## EXERCISE PROMPT
The response must consist of the lines below from the one with "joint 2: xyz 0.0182" through the one with "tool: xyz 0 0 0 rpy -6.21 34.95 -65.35", exactly as they appear and with both ends kept.
►
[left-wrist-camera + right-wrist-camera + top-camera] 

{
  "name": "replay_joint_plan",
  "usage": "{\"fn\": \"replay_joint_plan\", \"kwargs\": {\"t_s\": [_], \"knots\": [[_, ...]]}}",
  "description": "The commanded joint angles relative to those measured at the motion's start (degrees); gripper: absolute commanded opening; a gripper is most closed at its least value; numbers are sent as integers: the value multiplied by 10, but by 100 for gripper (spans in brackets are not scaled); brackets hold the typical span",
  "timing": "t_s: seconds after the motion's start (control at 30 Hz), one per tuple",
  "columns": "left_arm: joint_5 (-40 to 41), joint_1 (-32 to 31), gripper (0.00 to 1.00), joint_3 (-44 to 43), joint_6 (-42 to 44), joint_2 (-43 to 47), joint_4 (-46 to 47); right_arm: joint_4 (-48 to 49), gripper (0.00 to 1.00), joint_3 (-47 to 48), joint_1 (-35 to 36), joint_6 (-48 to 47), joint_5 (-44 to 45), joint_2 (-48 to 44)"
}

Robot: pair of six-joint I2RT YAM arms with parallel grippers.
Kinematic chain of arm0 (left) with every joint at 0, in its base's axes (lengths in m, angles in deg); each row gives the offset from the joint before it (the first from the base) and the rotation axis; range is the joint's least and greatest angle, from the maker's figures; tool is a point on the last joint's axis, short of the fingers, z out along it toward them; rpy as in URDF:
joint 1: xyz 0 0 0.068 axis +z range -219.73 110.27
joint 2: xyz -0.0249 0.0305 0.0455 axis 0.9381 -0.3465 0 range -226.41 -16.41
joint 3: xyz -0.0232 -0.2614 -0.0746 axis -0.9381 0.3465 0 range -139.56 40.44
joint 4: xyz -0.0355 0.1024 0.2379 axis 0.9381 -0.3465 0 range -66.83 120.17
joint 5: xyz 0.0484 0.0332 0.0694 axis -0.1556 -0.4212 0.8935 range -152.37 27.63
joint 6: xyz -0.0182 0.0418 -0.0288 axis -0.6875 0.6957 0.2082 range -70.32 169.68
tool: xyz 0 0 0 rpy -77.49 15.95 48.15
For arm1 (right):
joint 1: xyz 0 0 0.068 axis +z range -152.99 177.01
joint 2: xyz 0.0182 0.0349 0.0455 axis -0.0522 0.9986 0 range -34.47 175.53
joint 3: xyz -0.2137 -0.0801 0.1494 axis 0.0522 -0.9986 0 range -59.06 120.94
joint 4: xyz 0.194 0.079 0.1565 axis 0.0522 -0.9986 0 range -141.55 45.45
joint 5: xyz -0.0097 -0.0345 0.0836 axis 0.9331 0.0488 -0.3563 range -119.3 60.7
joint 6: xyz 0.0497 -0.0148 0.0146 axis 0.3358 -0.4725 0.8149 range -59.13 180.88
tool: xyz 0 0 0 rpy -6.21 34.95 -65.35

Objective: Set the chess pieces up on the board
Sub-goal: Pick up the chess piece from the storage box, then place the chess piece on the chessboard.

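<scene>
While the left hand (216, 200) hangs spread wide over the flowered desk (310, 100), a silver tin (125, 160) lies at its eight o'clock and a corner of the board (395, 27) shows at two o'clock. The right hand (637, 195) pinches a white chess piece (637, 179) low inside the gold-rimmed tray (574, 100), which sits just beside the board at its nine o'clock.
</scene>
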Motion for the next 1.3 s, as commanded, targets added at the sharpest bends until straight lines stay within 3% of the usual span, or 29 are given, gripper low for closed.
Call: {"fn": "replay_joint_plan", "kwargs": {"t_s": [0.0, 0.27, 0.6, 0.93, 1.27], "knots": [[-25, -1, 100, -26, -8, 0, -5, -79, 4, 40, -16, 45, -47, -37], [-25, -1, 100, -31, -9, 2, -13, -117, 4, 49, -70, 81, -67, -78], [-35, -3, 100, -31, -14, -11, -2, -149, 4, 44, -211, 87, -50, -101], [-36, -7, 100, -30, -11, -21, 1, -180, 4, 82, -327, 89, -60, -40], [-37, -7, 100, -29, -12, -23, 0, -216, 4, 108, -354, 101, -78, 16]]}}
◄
## EXPECTED ANSWER
joint 2: xyz 0.0182 0.0349 0.0455 axis -0.0522 0.9986 0 range -34.47 175.53
joint 3: xyz -0.2137 -0.0801 0.1494 axis 0.0522 -0.9986 0 range -59.06 120.94
joint 4: xyz 0.194 0.079 0.1565 axis 0.0522 -0.9986 0 range -141.55 45.45
joint 5: xyz -0.0097 -0.0345 0.0836 axis 0.9331 0.0488 -0.3563 range -119.3 60.7
joint 6: xyz 0.0497 -0.0148 0.0146 axis 0.3358 -0.4725 0.8149 range -59.13 180.88
tool: xyz 0 0 0 rpy -6.21 34.95 -65.35

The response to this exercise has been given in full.